To show that \hbox{Var}(Z_1 \mid A) < 1, it suffices to show that the second term must be positive. Furthermore, since the denominator of the second term is positive, it suffices to show that f(c) = 1 + \sqrt{2\pi} c e^{c^2/2} \Phi(c) must also be positive.

And, to be honest, I was stuck here for the longest time.

At some point, I decided to plot this function in Mathematica to see if I get some ideas flowing:

The function certainly looks like it’s always positive. What’s more, the graph suggests attempting to prove a couple of things: f is an increasing function, and \displaystyle \lim_{x \to -\infty} f(x) = 0. If I could prove both of these claims, then that would prove that f must always be positive.

Spoiler alert: this was almost a dead-end approach to the problem. I managed to prove one of them, but not the other. (I don’t doubt it’s true, but I didn’t find a proof.) I’ll discuss in the next post.

Solving Problems Submitted to MAA Journals (Part 7f)

The following problem appeared in Volume 131, Issue 9 (2024) of The American Mathematical Monthly.
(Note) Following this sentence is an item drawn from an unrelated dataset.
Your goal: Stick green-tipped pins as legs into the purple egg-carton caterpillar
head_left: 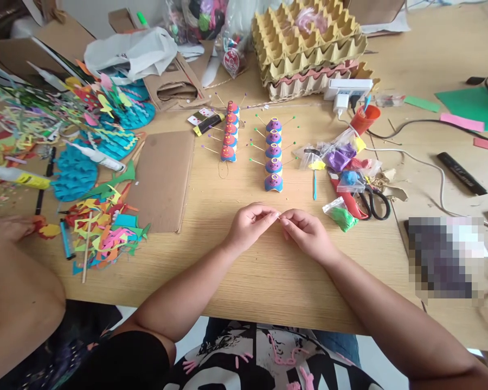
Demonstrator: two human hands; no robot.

Let X and Y be independent normally distributed random variables, each with its own mean and variance. Show that the variance of X conditioned on the event X>Y is smaller than the variance of X alone.

We suppose that E(X) = \mu_1, \hbox{SD}(X) = \sigma_1, E(Y) = \mu_2, and \hbox{SD}(Y) = \sigma_2. With these definitions, we may write X = \mu_1 + \sigma_1 Z_1 and Y = \mu_2 + \sigma_2 Z_2, where Z_1 and Z_2 are independent standard normal random variables.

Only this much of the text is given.